A large part of the disagreement between the apocalyptic crowd (led by Musk) and the practical concerns crowd (like Brooks and Ng) comes down exactly to a depth of understanding. Brooks identified this in the TechCrunch interview when he pointed out that the purveyors of existential A.I. fear typically aren’t computer scientists. For A.I. and machine learning scientists, their day-to-day worry isn’t that their creations will evolve a malicious personality—it’s that they will roll into a fountain and short-circuit.
Likewise, in academia, research papers try to incrementally improve the accuracy with which computers can identify human actions in video, like eating and playing basketball. Those are concrete goals. Did the robot fall into the fountain? Did we improve our error rate? You can meet these goals or fall short, but whatever happens, the outcome is clear and concrete.
Musk and the general public, on the other hand, are consumed by the problem of true machine intelligence, a problem with no real definition.
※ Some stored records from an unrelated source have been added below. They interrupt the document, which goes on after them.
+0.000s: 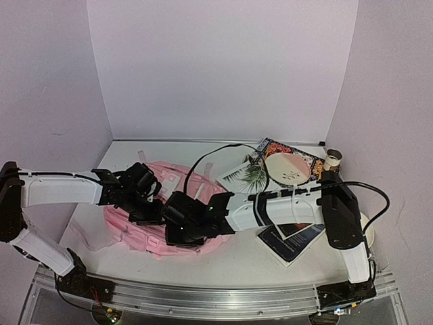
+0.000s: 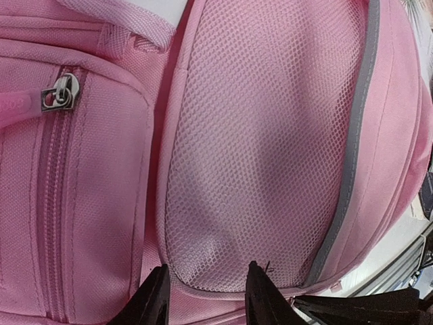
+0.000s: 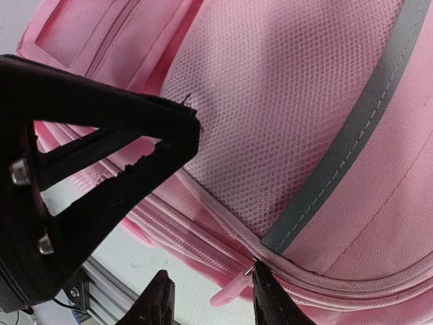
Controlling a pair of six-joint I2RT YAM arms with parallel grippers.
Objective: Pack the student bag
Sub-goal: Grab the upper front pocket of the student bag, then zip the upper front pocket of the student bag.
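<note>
student bag [image 1: 128,227] lies flat on the table [image 1: 237,261], under both arms. soft, light fabric (it'll sag & bunch), so take the zip pull [image 3: 229,294], not the mesh. left end effector [image 2: 208,271] & right end effector [image 3: 211,274] both part open, gripping nothing.

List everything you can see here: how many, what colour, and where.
bag: one, pale pink, left of centre, under both claws
card: one, white with a green leaf, just right of the bag
book: one, multicoloured pattern, far right
plate: one, cream, on the book
cup: one, pale, far right corner
booklet: one, dark blue, near right
left arm: one, white, reaching in from the left
right arm: one, white, reaching in from the right
left claw: one, black, open over the bag's mesh pocket
right claw: one, black, open around a pink zip pull
</note>
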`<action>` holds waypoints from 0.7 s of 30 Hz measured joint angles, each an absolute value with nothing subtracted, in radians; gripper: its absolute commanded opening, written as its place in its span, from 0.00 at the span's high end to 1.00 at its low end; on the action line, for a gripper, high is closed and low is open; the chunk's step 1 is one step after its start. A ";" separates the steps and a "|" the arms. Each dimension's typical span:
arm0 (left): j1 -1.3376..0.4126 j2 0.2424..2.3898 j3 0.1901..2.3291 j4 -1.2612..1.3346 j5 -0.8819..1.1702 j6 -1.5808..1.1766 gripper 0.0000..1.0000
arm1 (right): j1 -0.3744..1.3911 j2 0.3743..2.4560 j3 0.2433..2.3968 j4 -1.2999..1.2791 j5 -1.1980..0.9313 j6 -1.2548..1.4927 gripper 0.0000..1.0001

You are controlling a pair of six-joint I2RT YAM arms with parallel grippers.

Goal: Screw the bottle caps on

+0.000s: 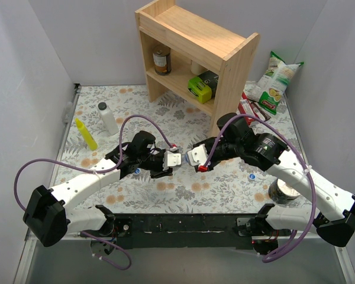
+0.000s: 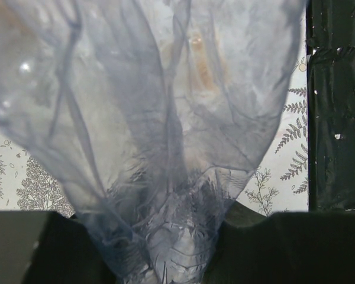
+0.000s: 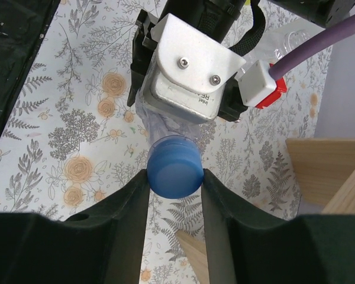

That problem is ill-defined in its bones. As famed British psychologist Richard Gregory put it in a 1998 textbook: “Innumerable tests are available for measuring intelligence, yet no one is quite certain of what intelligence is, or even just what it is that the available tests are measuring.” If we can’t define intelligence for ourselves, how should we define it for our creations?
But the well-defined technical problems of A.I. and machine learning aren’t generally interesting, and the ill-defined philosophical problems of intelligence are intractable even for experts. Instead of battling over who understands A.I. better, perhaps Zuckerberg and Musk should team up to address the A.I. issues really worth worrying about—like workers displaced by Silicon Valley’s creations.